Bucannon has struggled in recent years and in my eyes seems like more of the same of what has plagued the Falcons in recent years.
Brown is coming off a down year with the Bengals and lacks the athleticism and coverage prowess that Quinn typically prefers.
Te’o also may not be quite the athletic fit for the Falcons scheme as well.
Kendricks fits the scheme but his NFL future is clouded by an impending April sentencing stemming from pleading guilty to insider trading charges this past summer. It’s highly unlikely that the Falcons would be willing to commit to him until he gets a legal “all clear.” Not to mention he too is coming off a significant injury, having broken his leg at the end of the 2018 regular season.

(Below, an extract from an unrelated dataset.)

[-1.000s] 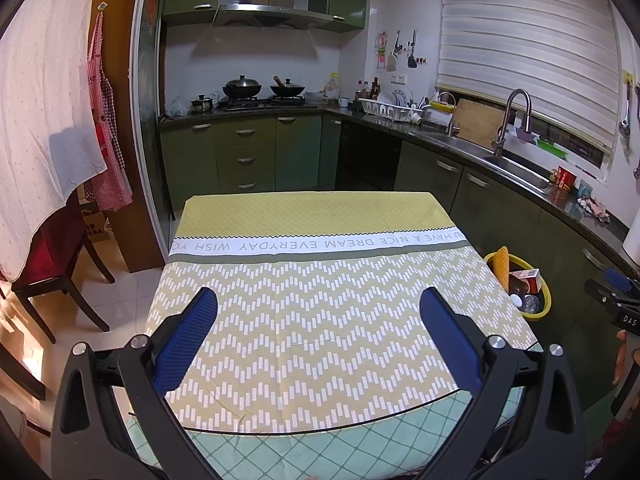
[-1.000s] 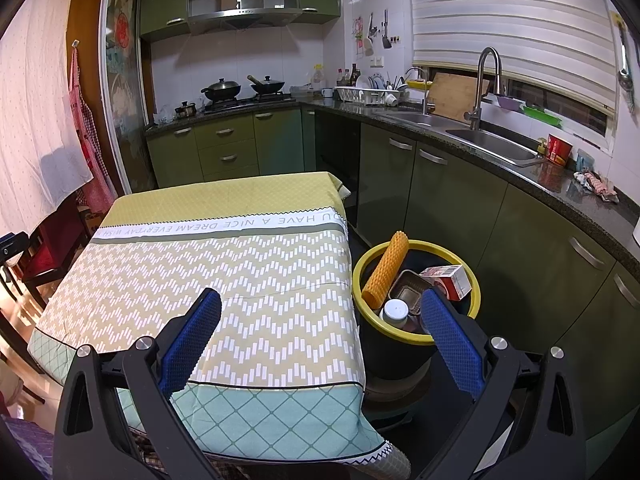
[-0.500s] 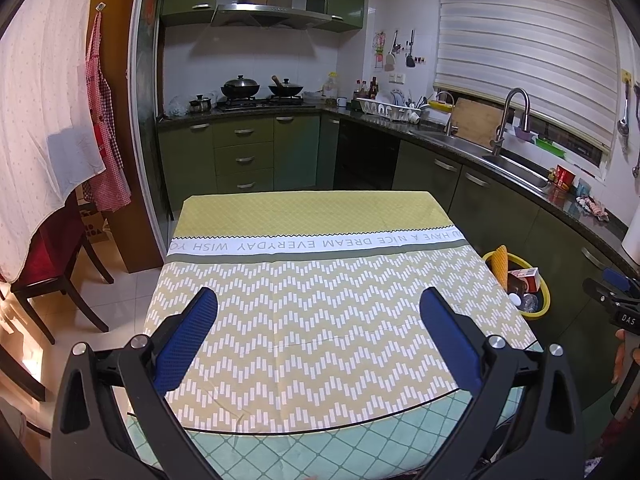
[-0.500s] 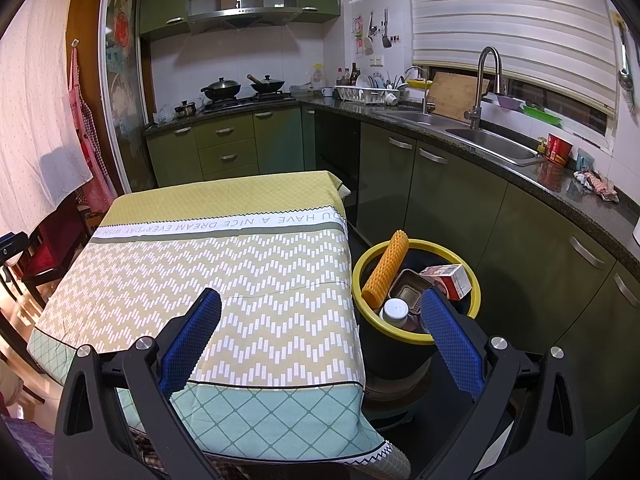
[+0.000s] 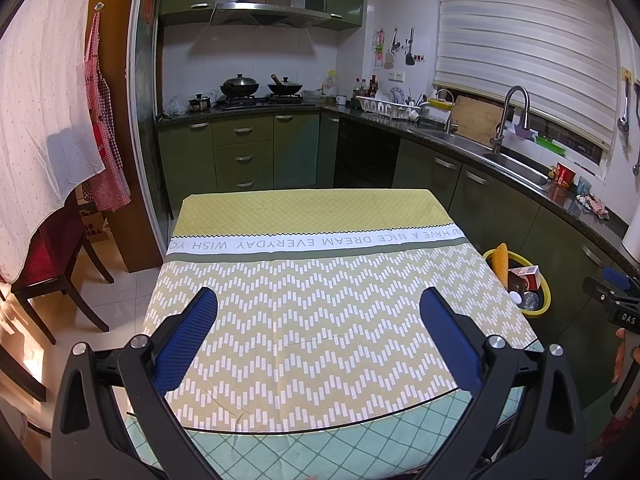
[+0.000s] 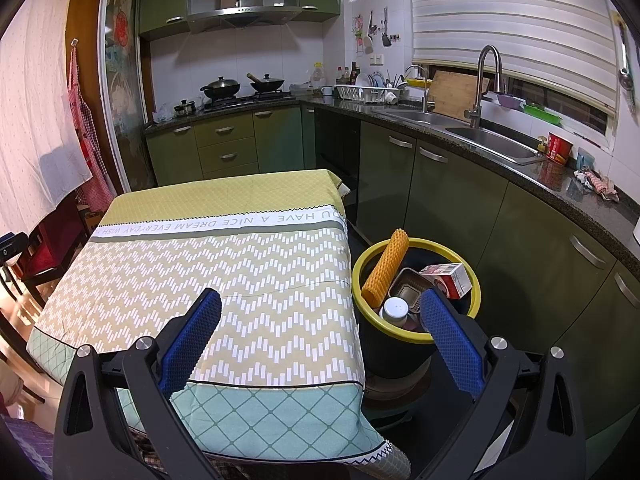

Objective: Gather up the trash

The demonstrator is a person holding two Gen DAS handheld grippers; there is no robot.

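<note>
Big table (image 5: 320, 320) in the middle of the kitchen, draped in a yellow-and-white zigzag cloth with a white lettered band across it, and that's our landmark. Beyond the table's far edge runs the green cabinet run (image 5: 244, 148) with two lidded woks on the hob; off the table's right side the counter carries the steel sink (image 6: 492, 140) and tall tap. Off the table's left side, a dark wooden chair (image 5: 56, 264) with a red seat. Right beside the table's right edge, on the floor, stands the black bin (image 6: 416, 300) with its yellow rim, and the trash is in there: an orange ribbed roll (image 6: 386, 268) leaning on the rim nearest the table, a red-and-white carton (image 6: 450, 278) on the side away from the table, a metal tin (image 6: 406, 290) between them, a white-capped bottle (image 6: 395, 308) nearest us. Left gripper (image 5: 318, 320) hangs over the table's near half, blue pads spread wide, nothing between them. Right gripper (image 6: 320, 320) sits over the table's near right corner, spread wide too, its right pad in front of the bin, holding nothing.
</note>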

I will add that I do think if the Falcons don’t make a major addition at linebacker this offseason, that position could become a top priority for them in the 2020 offseason.
Without a stronger rebound season in 2019, I doubt whether Campbell will be re-signed next offseason when he’s a free agent. And unless Riley or Oluokun take major strides to solve one of the starting spots, there will be a potential major void to fill for the team next offseason.
What Happened to Your Co-Host?
What happened to Scott being your cohost on PFC?
— Jason (@Stldirtybird) January 27, 2019
This past September, my co-host of five years, Scott Carasik stopped appearing on the podcast. The reason for that is because myself, Scott and the show’s producer Brian Harrington, who also runs Pro Football Central, all agreed that Scott’s passion for hosting was not as strong as it had been in previous years and that it was best for all parties to part ways so that Scott can seek other opportunities elsewhere and that Falcons Central Radio can continue to prosper with another sharing co-hosting duty with me. It was an amicable split between Scott and me.
Will my wife at least let me see my kids
— Deadrin Senat’s Uncle (@RyanLeeMP) January 27, 2019
Doubtful. Your wife left you for a reason.
Fullbacks Need Love Too
Is a full back in the first round too late? Should TD trade up?!?
— something witty and topical (@Falcons_Grinch) January 27, 2019
Well considering that some think Clemson defensive tackle Christian Wilkins is a good target for the Falcons in the first round, and Wilkins dabbled as a goal-line running back for the Tigers this past year, it’s in the realm of possibilities.
The Falcons deployed Dontari Poe in goal-line situations in 2017 as a fullback. So should the team land Wilkins, we could see a return to that wrinkle in 2019.
So despite your tongue-in-cheek question, there’s a chance the Falcons could move up to get a player that will play at least a few snaps at fullback in the future.
That’s it, the fridge has been cleaned out! Thanks to everyone that submitted questions over the past few days.